In 2013 the VKC-partners and CAHF-partners asked PACKED vzw to analyze the digital flows in the three Flemish museums of fine arts and four contemporary art museums in Ghent, Antwerp, Ostend and Bruges. This resulted in a mutual work plan for reshaping the IT-architecture.
So far, this alliance has made it possible to realize various projects for mutual benefit: normalization, persistent identification and enrichment of data, introduction of a data-manager role, exploration of new technologies such as LIDO-xml. In 2015 the partners started to work on the last phase of this trajectory: a joint datahub featuring a RESTful API and to be released as an open source project targeting an interested community of cultural institutions, developers, researchers…
This presentation gives an overview of results of these collective actions, invites the public to exchange thoughts, give feedback on reusable data, API’s and ways of persuading museums to participate in this kind of projects.
Digital Humanities in the KB
Lotte Wilms & Steven Claeyssens
The National Library of the Netherlands (KB) is an active partner in national and international cooperative efforts to develop new knowledge and technology. With this poster, we wish to showcase what the KB offers researchers in the field of Digital Humanities.

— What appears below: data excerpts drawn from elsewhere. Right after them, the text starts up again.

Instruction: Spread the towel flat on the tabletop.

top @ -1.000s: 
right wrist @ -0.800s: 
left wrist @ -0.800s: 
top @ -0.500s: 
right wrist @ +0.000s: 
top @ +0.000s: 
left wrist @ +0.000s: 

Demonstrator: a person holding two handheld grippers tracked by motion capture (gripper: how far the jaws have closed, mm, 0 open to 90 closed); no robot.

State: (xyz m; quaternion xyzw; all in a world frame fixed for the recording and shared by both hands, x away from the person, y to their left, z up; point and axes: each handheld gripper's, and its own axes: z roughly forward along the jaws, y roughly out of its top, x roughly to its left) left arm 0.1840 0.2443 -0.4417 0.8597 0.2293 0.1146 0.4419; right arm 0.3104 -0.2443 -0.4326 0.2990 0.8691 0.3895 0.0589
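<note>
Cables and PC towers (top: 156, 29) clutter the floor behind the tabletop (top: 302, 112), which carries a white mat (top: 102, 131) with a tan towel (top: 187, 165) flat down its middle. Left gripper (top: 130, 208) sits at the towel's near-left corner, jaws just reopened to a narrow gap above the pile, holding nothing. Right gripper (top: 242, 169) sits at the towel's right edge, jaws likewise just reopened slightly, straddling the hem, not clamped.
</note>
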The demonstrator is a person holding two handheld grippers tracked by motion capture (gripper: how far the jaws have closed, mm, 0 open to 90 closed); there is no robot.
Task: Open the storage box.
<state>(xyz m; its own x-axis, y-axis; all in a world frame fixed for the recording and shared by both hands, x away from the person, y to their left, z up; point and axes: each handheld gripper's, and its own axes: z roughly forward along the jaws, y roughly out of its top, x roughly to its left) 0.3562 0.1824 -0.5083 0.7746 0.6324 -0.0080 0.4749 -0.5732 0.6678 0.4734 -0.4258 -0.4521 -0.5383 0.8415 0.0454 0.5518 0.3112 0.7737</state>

The KB has planned to have digitised and OCRed its entire collection of books, periodicals and newspapers from 1470 onward by the year 2030. Already in 2013, 10% of this enormous task was completed, resulting in 73 million digitised pages, either from the KB itself or via public-private partnerships as Google Books and ProQuest. Over 1 million books, newspapers and magazines are currently available via the search portal www.delpher.nl.
Next to this, most of these data sets are freely available for research purposes and we welcome and encourage experiments and new applications. The virtual KB Research Lab shows some of such applications and invites researchers to experiment with our data, new technologies and innovative prototypes. The KB also collaborates with researchers in research projects and fellowships to learn from their research in order to improve the services we provide for Digital Humanists.
This poster will present the various data sets that the KB has available for research, the activities we undertake to work together with scholars in research projects and the services that we offer those who wish to work with our material.
The new museum of Literature: in Bèta forever!
Irma Benliyan
The museum of Dutch Literature will proudly launch its new online museum in January 2016; a place where the museum’s archive is digitally presented to large audiences. This platform is made in collaboration with Huygens ING.
The collection of this museum, mostly consisting of handwritten paper, is not particularly attractive without context for most people. The documents become meaningful and interesting when they are embedded in a ‘story’. Placed in the right context the documents are unique, independent testimonies, which give new insights into writers and their work, and in a broader sense, our cultural history.
This new online museum of Literature will present the stories that have been made, and how the archive has been embedded in the present. It is clear that this is just the beginning of this online museum; the goal is to realize an active online community. A place where the people contribute, learn and also are inspired to read literature…as we believe that people understand the world better when they look at it from different perspectives. And literature provides those perspectives.
It is kept in mind that this online museum of literature will be in Bèta stage forever. It shall never be finished. In this session we want to research our future interactions with all our audiences and stakeholders. How can we keep this online museum exciting, innovative and ground breaking for educational purposes, people interested in literature, researchers…. but also our financial funders?